Ao nos depararmos com os dois primeiros planos de análise da narrativa – plano da expressão e plano da estória –, percebemos as nuances que estão atreladas às escolhas textuais realizadas pelo narrador-jornalista. Ao conjugarmos a análise do momento histórico com as informações trazidas pelo narrador à narrativa, deparamo-nos com a metanarrativa, o aspecto mais profundo e, por conseguinte, detentor de significados.

Ao considerarmos que os autores não se podem despir dos aspectos que definem a sua história de vida, fazemos o mesmo com a narrativa enquanto produto social: ela está repleta de características que a ligam ao momento presente no qual foi escrita, bem como reflete aspectos sociais, culturais, ideológicos etc. A narrativa contém significados.

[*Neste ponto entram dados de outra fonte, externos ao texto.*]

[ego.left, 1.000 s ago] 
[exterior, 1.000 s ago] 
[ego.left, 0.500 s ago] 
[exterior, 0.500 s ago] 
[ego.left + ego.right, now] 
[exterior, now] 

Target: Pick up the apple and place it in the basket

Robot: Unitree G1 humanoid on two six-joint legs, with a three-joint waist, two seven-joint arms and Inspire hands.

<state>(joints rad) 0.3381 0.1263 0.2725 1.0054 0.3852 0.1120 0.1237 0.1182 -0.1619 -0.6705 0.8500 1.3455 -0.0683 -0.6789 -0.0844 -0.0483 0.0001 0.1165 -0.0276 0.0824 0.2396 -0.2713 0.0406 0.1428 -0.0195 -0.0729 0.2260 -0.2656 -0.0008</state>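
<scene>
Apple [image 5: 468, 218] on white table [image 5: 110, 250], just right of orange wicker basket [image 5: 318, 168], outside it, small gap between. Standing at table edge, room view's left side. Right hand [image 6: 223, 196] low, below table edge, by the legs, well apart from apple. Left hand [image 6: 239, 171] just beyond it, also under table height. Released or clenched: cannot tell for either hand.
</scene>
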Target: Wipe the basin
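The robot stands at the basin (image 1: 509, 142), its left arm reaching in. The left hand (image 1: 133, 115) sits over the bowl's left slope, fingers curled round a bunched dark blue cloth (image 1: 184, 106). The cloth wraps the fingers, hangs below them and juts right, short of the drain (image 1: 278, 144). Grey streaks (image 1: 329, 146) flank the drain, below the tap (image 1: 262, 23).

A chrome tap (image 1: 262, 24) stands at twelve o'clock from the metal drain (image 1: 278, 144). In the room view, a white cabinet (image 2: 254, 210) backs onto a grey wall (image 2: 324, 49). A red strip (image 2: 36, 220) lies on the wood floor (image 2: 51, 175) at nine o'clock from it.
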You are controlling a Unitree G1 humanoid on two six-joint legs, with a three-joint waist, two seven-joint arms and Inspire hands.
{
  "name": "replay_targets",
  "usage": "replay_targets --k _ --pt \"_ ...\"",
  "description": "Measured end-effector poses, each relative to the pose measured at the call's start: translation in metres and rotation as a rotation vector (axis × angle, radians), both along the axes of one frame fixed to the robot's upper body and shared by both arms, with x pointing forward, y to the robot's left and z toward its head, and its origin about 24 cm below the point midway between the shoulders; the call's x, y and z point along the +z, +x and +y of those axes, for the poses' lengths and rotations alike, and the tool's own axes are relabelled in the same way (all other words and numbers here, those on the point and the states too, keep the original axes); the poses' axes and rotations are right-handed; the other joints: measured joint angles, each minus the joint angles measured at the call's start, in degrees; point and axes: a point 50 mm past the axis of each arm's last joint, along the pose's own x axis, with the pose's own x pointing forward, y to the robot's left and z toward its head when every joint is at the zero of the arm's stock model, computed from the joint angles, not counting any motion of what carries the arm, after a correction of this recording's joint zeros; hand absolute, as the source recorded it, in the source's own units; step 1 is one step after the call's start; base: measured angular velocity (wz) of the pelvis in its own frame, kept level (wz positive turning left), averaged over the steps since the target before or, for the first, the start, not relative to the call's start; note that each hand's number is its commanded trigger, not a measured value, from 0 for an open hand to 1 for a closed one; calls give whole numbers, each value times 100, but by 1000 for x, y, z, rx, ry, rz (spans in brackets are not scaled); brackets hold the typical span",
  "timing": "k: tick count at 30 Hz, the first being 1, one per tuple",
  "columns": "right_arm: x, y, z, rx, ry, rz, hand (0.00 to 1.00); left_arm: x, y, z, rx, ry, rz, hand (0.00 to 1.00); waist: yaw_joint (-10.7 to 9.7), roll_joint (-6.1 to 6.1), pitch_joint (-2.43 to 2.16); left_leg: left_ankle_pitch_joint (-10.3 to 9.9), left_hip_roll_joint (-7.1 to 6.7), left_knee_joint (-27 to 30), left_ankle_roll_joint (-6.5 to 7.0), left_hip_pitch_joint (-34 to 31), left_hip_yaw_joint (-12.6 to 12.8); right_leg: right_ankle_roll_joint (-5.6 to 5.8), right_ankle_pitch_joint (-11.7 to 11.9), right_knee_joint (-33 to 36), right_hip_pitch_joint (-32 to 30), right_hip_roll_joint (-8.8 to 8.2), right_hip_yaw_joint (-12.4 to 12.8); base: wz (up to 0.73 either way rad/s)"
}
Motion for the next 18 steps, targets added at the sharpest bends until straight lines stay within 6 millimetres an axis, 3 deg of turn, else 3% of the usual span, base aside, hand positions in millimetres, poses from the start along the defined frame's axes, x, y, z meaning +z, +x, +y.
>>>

Neste sentido, a nossa proposta foi buscar entender, por meio dos significados construídos pela narrativa, como se deu o mergulho dos repórteres em busca de um Brasil ainda desconhecido nas décadas de 1960 e 1970. As personagens edificadas naquelas narrativas, a utilização do narrador de uma maneira diferenciada, a opção por enredos que não tratavam, diretamente, dos problemas ocasionados pelo autoritarismo do governo, todos estes aspectos são os responsáveis, em termos sociais, pelas construções narrativas de Realidade. Buscaremos, portanto, na reflexão acerca destes aspectos, os significados que são apresentados pela revista: a metanarrativa que ela carrega.